→ TO DO:
Return the entries in full, exactly as written.

→ DATA SHOWN:
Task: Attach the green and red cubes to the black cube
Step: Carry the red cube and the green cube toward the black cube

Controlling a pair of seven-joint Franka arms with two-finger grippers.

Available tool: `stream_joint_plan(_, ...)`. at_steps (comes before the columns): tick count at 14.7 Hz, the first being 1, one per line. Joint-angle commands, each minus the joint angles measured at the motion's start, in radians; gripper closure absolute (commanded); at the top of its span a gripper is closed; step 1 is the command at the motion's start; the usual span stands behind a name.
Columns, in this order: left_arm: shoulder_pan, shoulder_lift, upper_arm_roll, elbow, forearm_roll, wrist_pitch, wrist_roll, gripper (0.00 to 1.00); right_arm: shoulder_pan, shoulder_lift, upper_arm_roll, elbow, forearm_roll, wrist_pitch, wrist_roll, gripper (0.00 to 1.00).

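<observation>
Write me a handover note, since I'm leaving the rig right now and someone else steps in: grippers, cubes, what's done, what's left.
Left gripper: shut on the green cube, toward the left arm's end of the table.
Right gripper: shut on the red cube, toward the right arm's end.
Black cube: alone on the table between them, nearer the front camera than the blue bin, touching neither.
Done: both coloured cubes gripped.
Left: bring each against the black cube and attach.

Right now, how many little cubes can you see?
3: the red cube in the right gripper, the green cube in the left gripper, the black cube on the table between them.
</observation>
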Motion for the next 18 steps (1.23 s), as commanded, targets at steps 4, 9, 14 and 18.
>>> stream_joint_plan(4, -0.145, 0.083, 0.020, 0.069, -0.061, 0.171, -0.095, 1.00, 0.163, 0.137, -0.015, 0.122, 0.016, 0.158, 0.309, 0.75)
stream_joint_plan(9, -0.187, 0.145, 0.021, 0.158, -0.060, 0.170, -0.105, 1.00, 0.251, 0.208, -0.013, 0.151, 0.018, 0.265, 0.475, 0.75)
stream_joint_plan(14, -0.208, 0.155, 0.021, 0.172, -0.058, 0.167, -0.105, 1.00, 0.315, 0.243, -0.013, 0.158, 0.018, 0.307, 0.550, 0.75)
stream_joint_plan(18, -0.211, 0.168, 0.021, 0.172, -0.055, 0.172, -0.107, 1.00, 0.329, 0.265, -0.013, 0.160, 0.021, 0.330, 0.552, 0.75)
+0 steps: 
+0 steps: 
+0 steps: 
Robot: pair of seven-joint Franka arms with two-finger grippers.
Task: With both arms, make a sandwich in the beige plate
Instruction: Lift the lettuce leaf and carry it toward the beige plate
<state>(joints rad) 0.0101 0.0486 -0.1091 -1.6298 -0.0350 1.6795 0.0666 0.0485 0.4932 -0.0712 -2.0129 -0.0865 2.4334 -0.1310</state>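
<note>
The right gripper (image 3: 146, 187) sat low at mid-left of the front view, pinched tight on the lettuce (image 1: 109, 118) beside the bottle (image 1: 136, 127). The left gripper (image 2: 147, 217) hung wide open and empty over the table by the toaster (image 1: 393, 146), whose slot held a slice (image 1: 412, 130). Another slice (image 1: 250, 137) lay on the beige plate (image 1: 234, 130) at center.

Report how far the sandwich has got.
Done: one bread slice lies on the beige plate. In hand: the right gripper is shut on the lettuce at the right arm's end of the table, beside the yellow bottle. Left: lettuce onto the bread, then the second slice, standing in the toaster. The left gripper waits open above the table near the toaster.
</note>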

→ RESULT OF THIS TASK:
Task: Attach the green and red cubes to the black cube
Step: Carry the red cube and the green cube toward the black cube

Controlling a pair of seven-joint Franka arms with two-finger grippers.

Available tool: `stream_joint_plan(_, ...)`. at_steps (comes before the columns): tick count at 14.7 Hz, the first being 1, one per line. Joint-angle commands, each minus the joint angles measured at the motion's start, in radians; gripper closure absolute (commanded); at the top of its span a gripper is closed; step 1 is the command at the motion's start; the usual span stands behind a name.
Columns, in this order: left_arm: shoulder_pan, shoulder_lift, upper_arm_roll, elbow, forearm_roll, wrist_pitch, wrist_roll, gripper (0.00 to 1.00); right_arm: shoulder_pan, shoulder_lift, upper_arm_roll, elbow, forearm_roll, wrist_pitch, wrist_roll, gripper (0.00 to 1.00).

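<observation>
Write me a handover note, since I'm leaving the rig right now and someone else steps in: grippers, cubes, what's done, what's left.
Left gripper: shut on the green cube, toward the left arm's end of the table.
Right gripper: shut on the red cube, toward the right arm's end.
Black cube: alone on the table between them, nearer the front camera than the blue bin, touching neither.
Done: both coloured cubes gripped.
Left: bring each against the black cube and attach.

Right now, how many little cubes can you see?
3: the red cube in the right gripper, the green cube in the left gripper, the black cube on the table between them.
</observation>
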Motion for the next 18 steps (1.23 s), as commanded, targets at steps 4, 9, 14 and 18.
>>> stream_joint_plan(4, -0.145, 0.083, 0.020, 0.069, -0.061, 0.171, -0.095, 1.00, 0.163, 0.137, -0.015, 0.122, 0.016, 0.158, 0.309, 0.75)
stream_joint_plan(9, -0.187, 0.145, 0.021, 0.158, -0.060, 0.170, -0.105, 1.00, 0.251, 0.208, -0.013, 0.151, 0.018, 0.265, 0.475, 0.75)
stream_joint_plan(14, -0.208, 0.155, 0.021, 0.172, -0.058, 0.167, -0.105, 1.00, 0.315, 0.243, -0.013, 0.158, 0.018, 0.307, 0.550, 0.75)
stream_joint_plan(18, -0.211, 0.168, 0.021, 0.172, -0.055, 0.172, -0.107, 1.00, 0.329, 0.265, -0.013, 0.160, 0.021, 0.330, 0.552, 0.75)
+0 steps: 
+0 steps: 
+0 steps: 
Robot: pair of seven-joint Franka arms with two-finger grippers.
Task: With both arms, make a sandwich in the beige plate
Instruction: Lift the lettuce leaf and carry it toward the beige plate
<state>(joints rad) 0.0101 0.0486 -0.1091 -1.6298 -0.0350 1.6795 0.0666 0.0485 0.4932 -0.0712 -2.0129 -0.0865 2.4334 -0.1310</state>
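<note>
The right gripper (image 3: 146, 187) sat low at mid-left of the front view, pinched tight on the lettuce (image 1: 109, 118) beside the bottle (image 1: 136, 127). The left gripper (image 2: 147, 217) hung wide open and empty over the table by the toaster (image 1: 393, 146), whose slot held a slice (image 1: 412, 130). Another slice (image 1: 250, 137) lay on the beige plate (image 1: 234, 130) at center.

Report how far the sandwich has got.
Done: one bread slice lies on the beige plate. In hand: the right gripper is shut on the lettuce at the right arm's end of the table, beside the yellow bottle. Left: lettuce onto the bread, then the second slice, standing in the toaster. The left gripper waits open above the table near the toaster.
</note>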

Nothing else belongs to this answer.